Dank Keegan: HSV erstmals Bundesliga-Meister
Das exemplarische Highlight der ersten HSV-Meistersaison in der Bundesliga spielt sich am 16. Dezember 1978 im Münchner Olympiastadion ab: Um 15.49 Uhr balanciert Kevin Keegan im Vollsprint die Torauslinie entlang. Den Ball am Fuß, den Gegenspieler Jupp Kapellmann ignorierend - als hätte sich in einer Wand eine Zehntelsekunde lang eine Tür geöffnet, nur für ihn. Das unmögliche Dribbling schließt er mit einem banalen Querpass ab. Die Aktion führt zum einzigen Tor des Tages durch Caspar Memering. Franz Beckenbauer, gerade ein paar Tage aus New York auf Heimaturlaub, sagt hinterher auf der Tribüne: "So könnte der neue Meister aussehen."
"Mighty Mouse" blüht auf
So sieht der neue Meister in der Tat aus. Der HSV ist zwar nur eine Idee cooler und effektiver als die Konkurrenz - den eigentlichen Unterschied machen aber Keegans Aktionen. Fußball 1978/79 im Tempo des 21. Jahrhunderts. Der kleine Engländer, nominell Linksaußen, wieselt ohne feste Position hinter, vor und zwischen den Spitzen und stellt die meisten Gegenspieler vor unlösbare Aufgaben. Nach einer frustrierenden Vorsaison, in der die Verpflichtung des englischen Stars bereits als teures Missverständnis erschien, blüht "Mighty Mouse" in neuer Rolle und mit viel mehr Mittelfeld-Unterstützung auf. 17 Tore erzielt er in der Meistersaison und wird zum zweiten Mal Europas Fußballer des Jahres.

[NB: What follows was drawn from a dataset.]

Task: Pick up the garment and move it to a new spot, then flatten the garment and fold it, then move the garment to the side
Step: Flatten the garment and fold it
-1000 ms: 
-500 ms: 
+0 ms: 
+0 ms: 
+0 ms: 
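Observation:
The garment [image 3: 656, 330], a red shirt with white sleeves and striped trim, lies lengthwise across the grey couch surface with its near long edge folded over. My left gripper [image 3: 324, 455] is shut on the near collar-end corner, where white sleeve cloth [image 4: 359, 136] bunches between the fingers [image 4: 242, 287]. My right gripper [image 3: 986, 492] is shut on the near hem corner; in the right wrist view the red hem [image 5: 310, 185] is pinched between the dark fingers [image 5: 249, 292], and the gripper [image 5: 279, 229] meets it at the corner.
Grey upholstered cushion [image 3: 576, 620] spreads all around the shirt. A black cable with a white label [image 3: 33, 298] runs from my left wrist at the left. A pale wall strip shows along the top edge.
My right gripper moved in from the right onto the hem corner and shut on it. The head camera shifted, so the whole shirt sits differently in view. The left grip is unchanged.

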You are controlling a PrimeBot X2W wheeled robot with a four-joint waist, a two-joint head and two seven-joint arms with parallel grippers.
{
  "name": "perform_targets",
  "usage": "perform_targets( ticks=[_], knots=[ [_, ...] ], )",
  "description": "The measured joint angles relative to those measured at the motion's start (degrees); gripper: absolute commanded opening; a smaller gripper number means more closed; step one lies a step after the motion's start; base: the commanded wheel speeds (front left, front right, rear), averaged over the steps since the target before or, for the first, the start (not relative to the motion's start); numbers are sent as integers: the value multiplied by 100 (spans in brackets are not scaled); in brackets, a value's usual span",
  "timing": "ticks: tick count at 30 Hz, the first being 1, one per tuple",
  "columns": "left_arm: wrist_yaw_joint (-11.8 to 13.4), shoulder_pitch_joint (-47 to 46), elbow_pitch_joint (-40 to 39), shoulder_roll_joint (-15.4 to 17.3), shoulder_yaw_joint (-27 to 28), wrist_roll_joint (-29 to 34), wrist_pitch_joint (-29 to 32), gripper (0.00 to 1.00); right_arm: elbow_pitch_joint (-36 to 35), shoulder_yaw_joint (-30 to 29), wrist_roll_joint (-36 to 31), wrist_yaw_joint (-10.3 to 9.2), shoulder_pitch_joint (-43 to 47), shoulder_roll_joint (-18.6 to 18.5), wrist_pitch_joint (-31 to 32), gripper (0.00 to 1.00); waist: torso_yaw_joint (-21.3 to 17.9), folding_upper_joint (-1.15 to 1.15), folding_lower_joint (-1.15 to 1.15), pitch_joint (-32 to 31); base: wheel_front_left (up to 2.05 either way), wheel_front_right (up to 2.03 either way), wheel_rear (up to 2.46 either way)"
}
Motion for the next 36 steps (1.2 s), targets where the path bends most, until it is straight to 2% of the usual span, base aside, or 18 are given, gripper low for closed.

Transfercoups Hrubesch und Hartwig
Am Beginn von Keegans und Hamburgs Erfolgssaison steht ein radikaler Schnitt. Die schillernden, aber launischen Stars der Vorjahre sind weg. Linksaußen Schorsch Volkert, Publikumsliebling, Dribbelkönig, Wortführer, Ex-Nationalspieler. Und Dr. Peter Krohn, Fußballvermarkter mit Visionen und dem Hang, sich in sportliche Belange einzumischen. Die neue Leitung, Trainer Branco Zebec und Manager Günter Netzer, steht dagegen zunächst für professionelle Nüchternheit. Mit den Transfers von Horst Hrubesch und Jimmy Hartwig gelingen Netzer bei seinem Debüt im Fußball-Management auf Anhieb zwei echte Coups.
Im Fall des Esseners Hrubesch, der bereits in Frankfurt zugesagt hatte, riskiert er seinen guten Ruf. Der wuchtige Mittelstürmer entwickelt sich nach Anfangsschwierigkeiten aber mit 13 Saisontoren zur zweiten entscheidenden Offensivwaffe der Hanseaten. Sorgen bereitet nur zeitweise Ex-Nationalkeeper Rudi Kargus. Während der Rückrunde unterläuft dem sensiblen Schlussmann eine Serie von Fehlern. Selbst dem einsilbigen Zebec entfährt öffentlich ein Stoßseufzer: "Was habe ich nur für einen Torwart." Am Ende haben die Hamburger allerdings nicht nur die meisten Tore erzielt (78), sondern auch die wenigsten Gegentore erhalten: 32, nicht mal eines pro Spiel.
Jubel schlägt in Entsetzen um
Die Meisterschaft perfekt macht die Mannschaft in einem höchst durchschnittlichen Bundesligaspiel. Ein 0:0 beim Abstiegskandidaten Arminia Bielefeld am vorletzten Spieltag reicht zum Titel, weil Konkurrent Stuttgart gleichzeitig unerwartet gegen Köln patzt. Nach dem kräftezehrenden Kick auf der brütend heißen Alm stürmen 5.000 mitgereiste HSV-Anhänger den Platz. Die Fan-Jubelszenen wiederholen sich eine Woche später: Der Tag, an dem Kapitän Peter Nogly die Meisterschale empfängt und auf den die Hamburger Fans 19 Jahre lang warten mussten, wird dennoch ein schwarzer. Zunächst verliert der neue Meister mit 1:2 gegen Bayern München, danach brechen Zuschauermassen durch die Gitter der Westkurve. Im Geschiebe auf den unteren Rängen und an dem Zaun-Loch werden 71 Menschen verletzt, etliche von ihnen schwer. Die Mannschaft hat sich ohne Ehrenrunde in die Kabine gerettet, Krankenwagen und Rettungshubschrauber beherrschen das Bild.